EXERCISE DATA>
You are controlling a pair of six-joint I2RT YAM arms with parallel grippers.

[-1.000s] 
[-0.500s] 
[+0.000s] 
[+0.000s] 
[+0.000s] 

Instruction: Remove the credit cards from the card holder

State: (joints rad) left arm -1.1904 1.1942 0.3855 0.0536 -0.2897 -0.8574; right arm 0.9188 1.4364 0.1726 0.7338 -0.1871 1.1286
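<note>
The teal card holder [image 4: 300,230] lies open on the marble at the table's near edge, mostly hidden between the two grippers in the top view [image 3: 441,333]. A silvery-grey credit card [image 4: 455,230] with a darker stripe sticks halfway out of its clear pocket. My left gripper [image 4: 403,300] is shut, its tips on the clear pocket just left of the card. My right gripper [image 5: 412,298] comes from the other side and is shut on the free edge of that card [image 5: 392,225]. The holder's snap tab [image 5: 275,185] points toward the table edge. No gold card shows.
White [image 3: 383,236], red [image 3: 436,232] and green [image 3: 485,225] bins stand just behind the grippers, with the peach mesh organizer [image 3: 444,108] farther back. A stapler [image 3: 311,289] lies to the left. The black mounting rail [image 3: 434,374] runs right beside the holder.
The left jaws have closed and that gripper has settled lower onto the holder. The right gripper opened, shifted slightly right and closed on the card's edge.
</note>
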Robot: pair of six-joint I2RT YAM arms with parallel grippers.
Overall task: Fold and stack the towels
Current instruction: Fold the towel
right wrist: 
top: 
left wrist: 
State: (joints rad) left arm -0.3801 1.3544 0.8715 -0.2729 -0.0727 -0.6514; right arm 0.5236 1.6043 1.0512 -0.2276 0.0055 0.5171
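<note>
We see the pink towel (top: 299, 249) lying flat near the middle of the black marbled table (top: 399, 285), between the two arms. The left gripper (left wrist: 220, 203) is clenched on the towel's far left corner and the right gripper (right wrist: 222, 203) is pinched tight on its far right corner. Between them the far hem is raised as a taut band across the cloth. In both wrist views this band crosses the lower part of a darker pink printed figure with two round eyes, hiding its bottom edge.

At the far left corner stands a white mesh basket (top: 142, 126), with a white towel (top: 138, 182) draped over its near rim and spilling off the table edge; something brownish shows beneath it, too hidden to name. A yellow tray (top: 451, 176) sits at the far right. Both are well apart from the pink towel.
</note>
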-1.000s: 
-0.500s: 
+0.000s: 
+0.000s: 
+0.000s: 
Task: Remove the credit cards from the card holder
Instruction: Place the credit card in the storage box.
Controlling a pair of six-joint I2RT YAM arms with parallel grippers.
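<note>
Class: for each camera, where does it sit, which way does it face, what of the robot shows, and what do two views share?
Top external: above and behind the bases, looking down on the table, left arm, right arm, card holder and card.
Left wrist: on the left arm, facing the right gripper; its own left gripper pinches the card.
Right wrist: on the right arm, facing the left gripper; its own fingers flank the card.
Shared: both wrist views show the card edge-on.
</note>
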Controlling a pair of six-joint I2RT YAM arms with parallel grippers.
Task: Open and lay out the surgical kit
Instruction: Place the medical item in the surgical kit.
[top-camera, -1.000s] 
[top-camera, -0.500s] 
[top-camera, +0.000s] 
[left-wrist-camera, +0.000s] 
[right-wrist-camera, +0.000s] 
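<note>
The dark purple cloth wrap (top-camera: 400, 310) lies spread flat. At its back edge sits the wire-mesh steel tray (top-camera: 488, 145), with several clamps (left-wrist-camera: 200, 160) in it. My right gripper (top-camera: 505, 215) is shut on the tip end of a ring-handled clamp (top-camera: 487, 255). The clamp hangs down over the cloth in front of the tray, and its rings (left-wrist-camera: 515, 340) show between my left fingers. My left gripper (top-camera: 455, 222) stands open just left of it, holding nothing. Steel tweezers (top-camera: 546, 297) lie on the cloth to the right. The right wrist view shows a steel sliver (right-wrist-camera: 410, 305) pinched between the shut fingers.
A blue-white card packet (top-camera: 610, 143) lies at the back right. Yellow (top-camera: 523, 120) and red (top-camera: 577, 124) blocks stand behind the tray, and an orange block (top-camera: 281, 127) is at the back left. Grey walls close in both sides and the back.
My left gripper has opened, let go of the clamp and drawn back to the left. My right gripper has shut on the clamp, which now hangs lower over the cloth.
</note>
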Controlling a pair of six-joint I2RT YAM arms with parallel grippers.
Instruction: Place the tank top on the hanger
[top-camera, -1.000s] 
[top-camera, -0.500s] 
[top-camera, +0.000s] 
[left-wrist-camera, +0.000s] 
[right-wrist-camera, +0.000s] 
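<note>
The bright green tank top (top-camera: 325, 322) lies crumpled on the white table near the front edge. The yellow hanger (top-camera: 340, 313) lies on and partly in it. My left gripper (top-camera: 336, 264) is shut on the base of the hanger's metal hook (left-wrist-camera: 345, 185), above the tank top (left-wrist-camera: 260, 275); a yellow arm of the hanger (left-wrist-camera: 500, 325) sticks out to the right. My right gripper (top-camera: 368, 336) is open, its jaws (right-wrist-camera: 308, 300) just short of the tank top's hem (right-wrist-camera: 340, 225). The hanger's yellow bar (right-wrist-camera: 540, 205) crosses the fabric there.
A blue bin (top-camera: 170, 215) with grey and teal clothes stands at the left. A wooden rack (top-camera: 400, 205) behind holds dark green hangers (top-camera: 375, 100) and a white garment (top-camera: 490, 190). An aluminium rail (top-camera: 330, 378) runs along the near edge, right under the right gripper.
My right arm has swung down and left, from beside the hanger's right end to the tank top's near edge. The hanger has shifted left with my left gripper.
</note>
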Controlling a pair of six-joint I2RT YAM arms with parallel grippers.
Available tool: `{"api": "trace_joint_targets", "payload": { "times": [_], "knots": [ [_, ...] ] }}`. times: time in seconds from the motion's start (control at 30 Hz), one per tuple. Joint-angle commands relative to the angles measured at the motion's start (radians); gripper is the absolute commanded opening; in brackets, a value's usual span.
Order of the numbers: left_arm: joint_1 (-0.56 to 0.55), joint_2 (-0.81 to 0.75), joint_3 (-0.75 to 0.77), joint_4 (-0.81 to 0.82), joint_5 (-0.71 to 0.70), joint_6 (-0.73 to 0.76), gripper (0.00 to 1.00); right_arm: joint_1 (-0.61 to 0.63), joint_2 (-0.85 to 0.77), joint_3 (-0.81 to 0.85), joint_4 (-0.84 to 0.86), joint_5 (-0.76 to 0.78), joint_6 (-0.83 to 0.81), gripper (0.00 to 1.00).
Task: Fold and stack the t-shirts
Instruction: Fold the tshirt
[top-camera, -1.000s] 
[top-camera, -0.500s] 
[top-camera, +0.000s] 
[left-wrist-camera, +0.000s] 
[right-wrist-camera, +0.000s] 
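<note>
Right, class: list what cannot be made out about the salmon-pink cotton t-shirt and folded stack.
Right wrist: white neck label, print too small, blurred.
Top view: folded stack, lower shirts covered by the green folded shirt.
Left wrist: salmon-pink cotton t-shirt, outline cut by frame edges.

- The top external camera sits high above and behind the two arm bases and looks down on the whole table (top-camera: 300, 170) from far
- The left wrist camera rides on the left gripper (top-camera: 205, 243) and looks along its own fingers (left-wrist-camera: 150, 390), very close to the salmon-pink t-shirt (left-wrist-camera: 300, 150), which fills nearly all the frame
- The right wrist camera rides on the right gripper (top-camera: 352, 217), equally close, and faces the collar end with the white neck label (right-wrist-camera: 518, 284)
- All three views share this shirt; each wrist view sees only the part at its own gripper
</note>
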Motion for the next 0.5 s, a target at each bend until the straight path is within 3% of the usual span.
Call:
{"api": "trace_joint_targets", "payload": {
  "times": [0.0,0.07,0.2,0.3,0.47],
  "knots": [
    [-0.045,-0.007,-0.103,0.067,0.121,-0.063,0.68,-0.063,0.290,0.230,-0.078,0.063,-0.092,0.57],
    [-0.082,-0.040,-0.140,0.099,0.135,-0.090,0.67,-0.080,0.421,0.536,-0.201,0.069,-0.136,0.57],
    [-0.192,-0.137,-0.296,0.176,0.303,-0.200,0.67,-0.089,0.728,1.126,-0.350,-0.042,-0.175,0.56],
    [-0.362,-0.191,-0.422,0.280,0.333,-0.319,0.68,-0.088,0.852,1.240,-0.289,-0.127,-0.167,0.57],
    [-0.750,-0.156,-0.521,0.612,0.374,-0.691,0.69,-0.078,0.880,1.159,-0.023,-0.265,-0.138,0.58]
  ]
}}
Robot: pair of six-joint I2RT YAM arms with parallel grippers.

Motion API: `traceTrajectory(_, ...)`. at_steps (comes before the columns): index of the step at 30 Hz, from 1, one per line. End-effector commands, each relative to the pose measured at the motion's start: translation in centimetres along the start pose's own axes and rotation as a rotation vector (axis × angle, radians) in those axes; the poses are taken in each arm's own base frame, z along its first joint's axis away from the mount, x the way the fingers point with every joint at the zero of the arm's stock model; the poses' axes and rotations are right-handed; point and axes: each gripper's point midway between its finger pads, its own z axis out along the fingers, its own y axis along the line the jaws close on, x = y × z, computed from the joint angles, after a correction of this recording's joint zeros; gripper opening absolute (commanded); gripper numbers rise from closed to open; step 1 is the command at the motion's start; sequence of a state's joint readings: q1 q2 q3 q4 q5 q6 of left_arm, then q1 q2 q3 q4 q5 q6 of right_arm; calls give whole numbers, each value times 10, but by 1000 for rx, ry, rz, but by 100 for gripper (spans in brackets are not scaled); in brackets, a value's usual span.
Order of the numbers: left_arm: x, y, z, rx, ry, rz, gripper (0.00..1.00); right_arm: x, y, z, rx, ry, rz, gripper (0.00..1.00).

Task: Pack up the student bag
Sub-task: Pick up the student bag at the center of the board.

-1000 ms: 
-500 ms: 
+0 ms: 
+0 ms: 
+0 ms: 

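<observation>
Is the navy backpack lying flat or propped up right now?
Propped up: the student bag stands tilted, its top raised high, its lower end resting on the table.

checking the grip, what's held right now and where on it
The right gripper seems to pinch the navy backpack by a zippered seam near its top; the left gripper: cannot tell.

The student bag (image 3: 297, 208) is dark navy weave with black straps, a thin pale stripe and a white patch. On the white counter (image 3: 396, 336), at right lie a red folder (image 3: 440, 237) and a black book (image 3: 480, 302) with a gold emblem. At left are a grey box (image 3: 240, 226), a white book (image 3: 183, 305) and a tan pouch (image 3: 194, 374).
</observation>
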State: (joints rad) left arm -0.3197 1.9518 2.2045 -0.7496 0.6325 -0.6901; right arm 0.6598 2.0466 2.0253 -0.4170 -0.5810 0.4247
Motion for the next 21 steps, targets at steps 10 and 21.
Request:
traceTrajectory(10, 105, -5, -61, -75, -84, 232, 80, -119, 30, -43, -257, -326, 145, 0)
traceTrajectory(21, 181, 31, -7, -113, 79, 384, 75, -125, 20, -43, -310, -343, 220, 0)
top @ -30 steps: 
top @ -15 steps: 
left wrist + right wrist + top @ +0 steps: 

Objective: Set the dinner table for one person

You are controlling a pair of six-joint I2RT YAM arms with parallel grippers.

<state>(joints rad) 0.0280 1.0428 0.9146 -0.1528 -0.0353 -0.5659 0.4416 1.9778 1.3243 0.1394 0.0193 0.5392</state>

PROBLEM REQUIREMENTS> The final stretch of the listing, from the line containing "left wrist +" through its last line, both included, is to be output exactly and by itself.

RESPONSE BOX>
left wrist + right wrist + top @ +0 steps: 

Objective: Set the dinner table for one person

You are controlling a pair of six-joint I2RT YAM arms with parallel grippers.

<state>(joints rad) 0.0280 1.0428 0.9146 -0.1528 -0.0353 -0.5659 0.4416 1.9778 1.3243 0.1394 0.0193 0.5392</state>

No more output is needed here.